That night he moved restlessly about the drawing-room, carrying glasses, stroking his daughter’s hair. The dinner was a routine piece of entertaining, part of the job which he must have gone through many times: but he was nervous. As soon as the first car drove up the drive, he became more nervous and more active. When the Gearys came in, he was pushing drinks into their hands before they could sit down. Denis Geary, who had been a small boy at my old school just before I left it, gave me a good-natured wink; he was the headmaster of a new comprehensive school, nominated to the Court by the local authority, a relaxed and competent man, not easily put out. The Hargraves followed them in, not as relaxed, knowing no one there except through Court meetings and dinners such as this: both of them diffident, descendants of Quaker manufacturers who had made tidy — not excessive — fortunes in the town. Mrs Hargrave, true to her teetotal ancestry, asked timidly for a tomato juice, which with a flourish Arnold Shaw produced. Then Leonard Getliffe entered, black-haired, white-faced, handsome in a Mediterranean fashion: he couldn’t help his eyes searching for Vicky as he shook hands.

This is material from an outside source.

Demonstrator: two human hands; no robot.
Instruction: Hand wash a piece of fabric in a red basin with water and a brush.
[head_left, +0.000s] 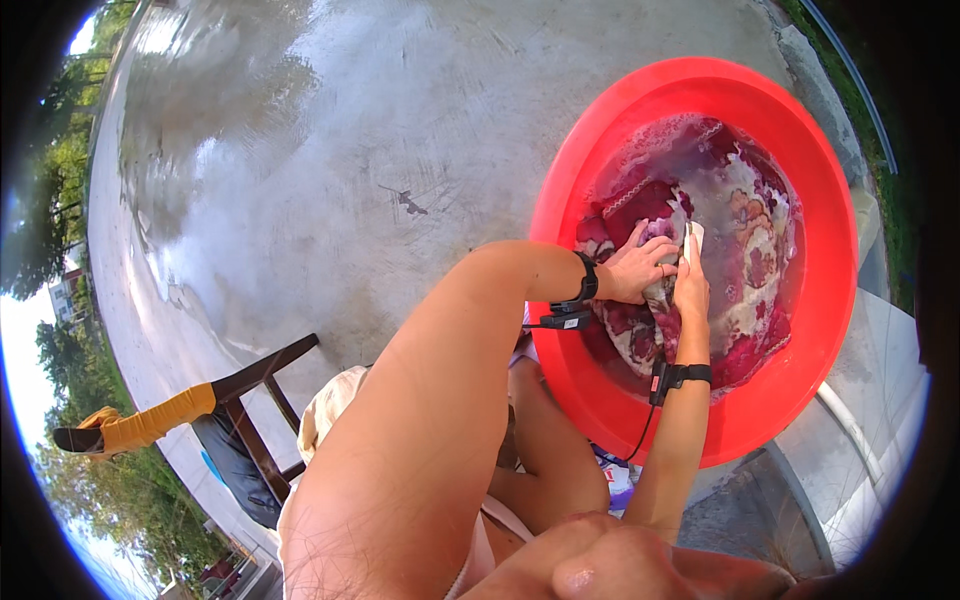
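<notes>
A red plastic tub (829, 247) holds cloudy, sudsy water and a soaked piece of cloth (630, 206) patterned in burgundy, cream and brown. My left hand (637, 268) reaches in from the left and holds a bunched fold of the cloth, fingers spread over it; a ring is on one finger. Right beside it, my right hand (693, 289) grips a small white block (696, 234) against the fold. Whether this is soap or a brush I cannot tell. The palms and the cloth beneath them are hidden.
Wet concrete (360, 150) spreads to the left. A dark wooden chair (251, 420) with a mustard cloth (161, 416) stands at lower left. Both wrists wear black straps with cabled devices (566, 321). A white pipe (851, 431) passes the tub's lower right. A printed packet (621, 487) lies below the tub.
</notes>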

Arnold Shaw was settling them all down, braced on the balls of his feet: there was a buzz of titular enunciation. The mention of Lord Getliffe — Professor Getliffe’s father, Arnold Shaw found it desirable to explain — was frequent: there was a good deal of Sir Lewis-ing. But he was not only being nervous, active and snobbish, but also peremptory. The party still had the first drinks in hand, Shaw had only just sat down himself at last, when he gave an order.

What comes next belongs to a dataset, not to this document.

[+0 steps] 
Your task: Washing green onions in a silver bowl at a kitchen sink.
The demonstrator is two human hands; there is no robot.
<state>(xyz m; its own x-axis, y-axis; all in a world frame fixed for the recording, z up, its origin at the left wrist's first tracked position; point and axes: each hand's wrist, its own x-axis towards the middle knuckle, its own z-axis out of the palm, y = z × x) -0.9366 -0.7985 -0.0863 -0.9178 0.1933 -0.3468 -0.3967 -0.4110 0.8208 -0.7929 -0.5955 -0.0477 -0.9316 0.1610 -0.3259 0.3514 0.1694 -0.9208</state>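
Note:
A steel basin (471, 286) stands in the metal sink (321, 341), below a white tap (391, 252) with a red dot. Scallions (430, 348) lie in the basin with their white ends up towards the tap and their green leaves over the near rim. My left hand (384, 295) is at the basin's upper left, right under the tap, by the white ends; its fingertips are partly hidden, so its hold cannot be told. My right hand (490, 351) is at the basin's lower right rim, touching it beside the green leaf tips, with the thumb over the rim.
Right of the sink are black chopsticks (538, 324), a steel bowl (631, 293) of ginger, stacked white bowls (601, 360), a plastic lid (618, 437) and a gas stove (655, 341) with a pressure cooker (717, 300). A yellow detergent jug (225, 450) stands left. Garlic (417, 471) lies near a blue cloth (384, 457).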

“About the Court meeting — discussion tonight forbidden,” he announced.

His bright hot eyes swept round the room. Some were relieved, one could feel, but not Denis Geary.

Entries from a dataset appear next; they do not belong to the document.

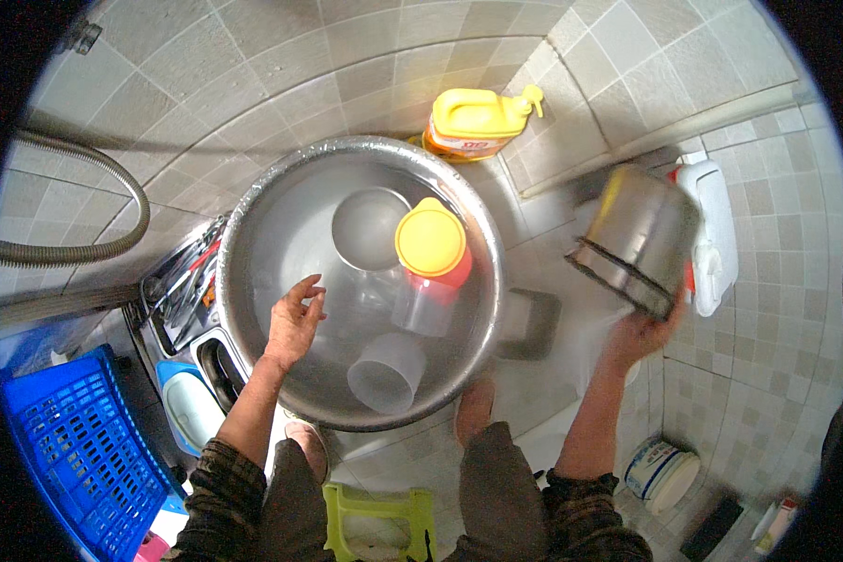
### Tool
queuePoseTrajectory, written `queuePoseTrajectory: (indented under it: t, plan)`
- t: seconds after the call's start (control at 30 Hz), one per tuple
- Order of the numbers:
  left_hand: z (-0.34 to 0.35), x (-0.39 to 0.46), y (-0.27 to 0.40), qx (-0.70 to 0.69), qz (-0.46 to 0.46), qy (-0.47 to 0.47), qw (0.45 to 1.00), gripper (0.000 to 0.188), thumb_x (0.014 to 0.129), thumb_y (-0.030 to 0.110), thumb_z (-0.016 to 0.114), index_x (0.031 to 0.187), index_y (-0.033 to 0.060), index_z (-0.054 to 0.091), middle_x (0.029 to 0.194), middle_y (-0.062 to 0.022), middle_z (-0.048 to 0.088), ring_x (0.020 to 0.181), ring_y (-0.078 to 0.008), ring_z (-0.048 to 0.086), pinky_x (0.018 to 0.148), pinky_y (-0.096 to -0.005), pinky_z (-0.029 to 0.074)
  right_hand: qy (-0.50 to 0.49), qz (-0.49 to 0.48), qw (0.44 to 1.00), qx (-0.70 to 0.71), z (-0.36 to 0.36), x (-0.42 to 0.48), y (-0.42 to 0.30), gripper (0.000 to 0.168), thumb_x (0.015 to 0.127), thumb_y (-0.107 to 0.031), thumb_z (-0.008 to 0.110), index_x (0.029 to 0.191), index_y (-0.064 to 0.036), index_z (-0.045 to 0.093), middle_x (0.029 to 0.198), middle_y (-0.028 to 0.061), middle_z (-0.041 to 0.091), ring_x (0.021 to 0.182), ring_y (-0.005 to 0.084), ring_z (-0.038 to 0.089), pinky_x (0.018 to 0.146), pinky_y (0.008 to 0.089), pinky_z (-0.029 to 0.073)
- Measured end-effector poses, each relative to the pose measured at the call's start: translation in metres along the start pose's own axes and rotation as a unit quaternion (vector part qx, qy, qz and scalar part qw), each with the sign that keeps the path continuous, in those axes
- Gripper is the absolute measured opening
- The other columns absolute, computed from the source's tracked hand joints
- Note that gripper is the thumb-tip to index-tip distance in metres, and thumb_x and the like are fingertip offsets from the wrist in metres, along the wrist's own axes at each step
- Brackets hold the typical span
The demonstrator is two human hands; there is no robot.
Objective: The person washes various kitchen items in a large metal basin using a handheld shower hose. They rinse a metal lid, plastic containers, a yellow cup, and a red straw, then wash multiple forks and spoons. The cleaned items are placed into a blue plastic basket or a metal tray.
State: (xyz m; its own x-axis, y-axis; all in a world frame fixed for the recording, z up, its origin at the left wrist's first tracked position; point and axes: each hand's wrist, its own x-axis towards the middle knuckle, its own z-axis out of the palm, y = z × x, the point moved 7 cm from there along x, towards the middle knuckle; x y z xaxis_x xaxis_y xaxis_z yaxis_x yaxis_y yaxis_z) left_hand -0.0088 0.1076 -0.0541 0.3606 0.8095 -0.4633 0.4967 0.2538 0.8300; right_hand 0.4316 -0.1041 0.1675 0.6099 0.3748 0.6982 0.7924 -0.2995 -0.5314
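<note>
A wide round metal basin (pixel 267 204) stands on the floor before me. My left hand (pixel 297 315) hovers over its left part with fingers apart, holding nothing. Off to the right, my right hand (pixel 643 334) grips the rim of a metal pot (pixel 639 232), which is tipped over and blurred. Inside the basin are a round metal bowl (pixel 369 228), a clear plastic container (pixel 421 309) with a red band and a yellow lid (pixel 430 241), and an open translucent plastic cup (pixel 388 374) on its side.
A yellow pump jug (pixel 474 123) stands by the wall behind the basin. At right are a white plastic jug (pixel 713 235) and a white tub (pixel 660 474). Trays with cutlery (pixel 186 281) and a blue plastic basket (pixel 88 449) are left. A green stool (pixel 379 520) is between my legs.
</note>
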Motion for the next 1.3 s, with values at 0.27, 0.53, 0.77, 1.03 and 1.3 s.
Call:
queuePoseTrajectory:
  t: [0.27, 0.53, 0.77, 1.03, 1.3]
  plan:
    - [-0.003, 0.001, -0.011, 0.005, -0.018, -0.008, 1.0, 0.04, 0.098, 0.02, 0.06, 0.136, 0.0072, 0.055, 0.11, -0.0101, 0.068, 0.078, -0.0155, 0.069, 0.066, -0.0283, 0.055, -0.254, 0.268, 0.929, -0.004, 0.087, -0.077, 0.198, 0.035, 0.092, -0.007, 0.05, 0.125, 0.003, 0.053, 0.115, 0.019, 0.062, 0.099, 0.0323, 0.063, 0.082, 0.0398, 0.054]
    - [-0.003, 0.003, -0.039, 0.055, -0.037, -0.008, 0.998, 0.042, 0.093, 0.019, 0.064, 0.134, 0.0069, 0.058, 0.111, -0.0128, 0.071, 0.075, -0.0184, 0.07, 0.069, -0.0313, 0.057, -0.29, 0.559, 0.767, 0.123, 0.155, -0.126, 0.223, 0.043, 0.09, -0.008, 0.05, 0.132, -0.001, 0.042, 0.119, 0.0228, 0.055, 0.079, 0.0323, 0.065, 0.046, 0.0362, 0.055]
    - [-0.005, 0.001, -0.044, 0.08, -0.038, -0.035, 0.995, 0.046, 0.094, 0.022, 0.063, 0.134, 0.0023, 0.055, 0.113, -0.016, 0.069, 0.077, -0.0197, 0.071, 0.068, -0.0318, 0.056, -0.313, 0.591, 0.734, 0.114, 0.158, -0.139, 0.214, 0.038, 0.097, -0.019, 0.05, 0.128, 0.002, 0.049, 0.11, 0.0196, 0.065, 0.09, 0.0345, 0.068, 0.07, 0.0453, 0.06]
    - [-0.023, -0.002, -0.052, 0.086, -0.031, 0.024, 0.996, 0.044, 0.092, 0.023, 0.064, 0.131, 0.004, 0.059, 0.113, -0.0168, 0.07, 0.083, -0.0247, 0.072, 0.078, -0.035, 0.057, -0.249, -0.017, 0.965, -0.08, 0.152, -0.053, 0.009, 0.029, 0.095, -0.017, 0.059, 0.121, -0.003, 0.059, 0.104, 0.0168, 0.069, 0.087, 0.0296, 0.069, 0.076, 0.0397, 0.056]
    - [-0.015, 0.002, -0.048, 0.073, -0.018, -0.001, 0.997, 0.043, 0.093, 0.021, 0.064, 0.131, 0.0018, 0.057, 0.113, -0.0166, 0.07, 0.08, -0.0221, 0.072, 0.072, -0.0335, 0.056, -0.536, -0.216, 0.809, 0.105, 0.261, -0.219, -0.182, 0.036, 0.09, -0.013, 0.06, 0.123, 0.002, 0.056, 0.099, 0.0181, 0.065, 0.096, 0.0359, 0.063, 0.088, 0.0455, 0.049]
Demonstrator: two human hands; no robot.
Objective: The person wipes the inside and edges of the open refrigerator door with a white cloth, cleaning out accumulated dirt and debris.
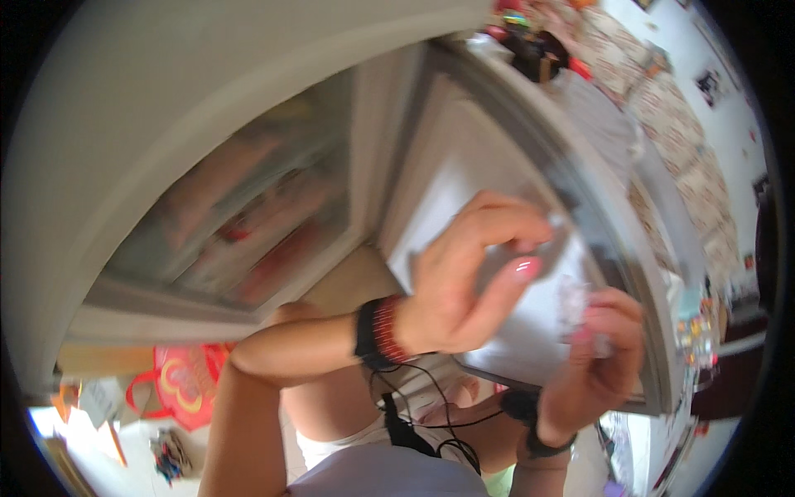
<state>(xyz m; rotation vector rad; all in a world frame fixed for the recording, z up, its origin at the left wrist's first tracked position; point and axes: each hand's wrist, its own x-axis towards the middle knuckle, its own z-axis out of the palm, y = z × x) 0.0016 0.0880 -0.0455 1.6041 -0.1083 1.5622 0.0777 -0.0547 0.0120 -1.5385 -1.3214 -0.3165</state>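
Observation:
I crouch before an open refrigerator compartment, its door (435, 205) swung out to the right. Inside sit blurred frosted drawers (248, 236) with reddish and pale contents. My left hand (466, 273) hovers in front of the door's inner face, thumb and fingers apart. Whether a tiny pale speck at its fingertips belongs to the hand or the door behind is unclear. Lower right, my right hand (599, 348) pinches a small crumpled, translucent whitish piece (572, 301), perhaps plastic or ice; blur hides which.
Black cables (435, 397) hang between my wristbands across my lap. On the floor to the left lie a red bag (189, 382) and a small dark bundle (169, 456). Beyond the door are a patterned sofa (671, 124) and a person in grey (590, 118).

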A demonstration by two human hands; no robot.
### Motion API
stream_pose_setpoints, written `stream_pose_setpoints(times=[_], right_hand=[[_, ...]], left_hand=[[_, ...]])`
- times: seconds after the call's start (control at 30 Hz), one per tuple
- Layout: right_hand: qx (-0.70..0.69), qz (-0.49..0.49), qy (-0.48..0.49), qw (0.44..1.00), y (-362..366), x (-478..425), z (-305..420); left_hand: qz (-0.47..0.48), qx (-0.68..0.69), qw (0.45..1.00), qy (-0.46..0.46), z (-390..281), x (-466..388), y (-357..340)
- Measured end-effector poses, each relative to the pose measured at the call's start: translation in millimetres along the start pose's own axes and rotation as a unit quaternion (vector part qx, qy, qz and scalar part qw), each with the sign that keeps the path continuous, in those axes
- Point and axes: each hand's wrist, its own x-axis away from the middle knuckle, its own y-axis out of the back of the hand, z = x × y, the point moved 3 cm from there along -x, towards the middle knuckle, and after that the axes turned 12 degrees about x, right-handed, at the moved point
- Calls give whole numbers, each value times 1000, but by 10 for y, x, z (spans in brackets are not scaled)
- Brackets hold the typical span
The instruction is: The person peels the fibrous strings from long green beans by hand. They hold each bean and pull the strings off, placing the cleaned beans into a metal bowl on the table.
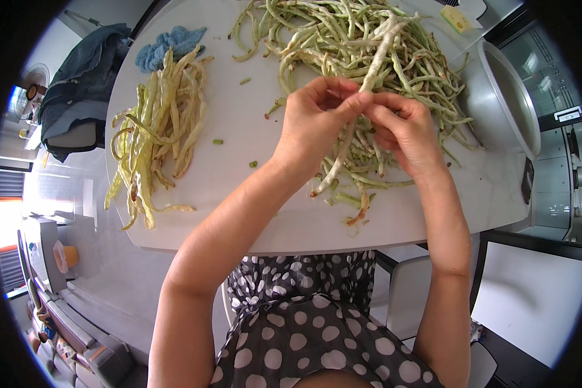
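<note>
Pinched between both sets of fingertips is a pale, whitish-green long bean [379, 58]. Its upper part points away over the pile, and a pale length hanging below the hands may be the same bean. My left hand [315, 116] grips it from one side, thumb against the pod. My right hand [405, 126] meets it there with curled fingers, and the exact contact of its fingertips is partly hidden. Beneath and beyond the hands spreads a large heap of green long beans [320, 36]. Short bean scraps [347, 199] lie on the table just below the hands.
A separate bunch of yellowish beans [150, 131] lies at the left of the white table [237, 208], by a blue cloth [169, 46]. Small cut pieces [218, 141] dot the middle. A large metal basin [502, 97] stands tilted at right; a yellow-green sponge [456, 19] is behind.
</note>
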Motion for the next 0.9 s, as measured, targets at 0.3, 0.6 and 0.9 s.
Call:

“That’s going a bit far, Vice-Chancellor,” he said. He was hawk-nosed, grizzled, tough as well as harmonious, no man’s pushover. He was also a figure in local progressive politics: he had come prepared to argue, not just to dine out.

“Absolutely forbidden.”

“With respect—” Denis began.

“Host’s privilege,” said Arnold Shaw.

Denis looked over at me, gave a slight shrug.

“If you say so,” he said with a good grace. He knew when not to force an issue: recently I had often thought that he could have been a good politician on a bigger scale.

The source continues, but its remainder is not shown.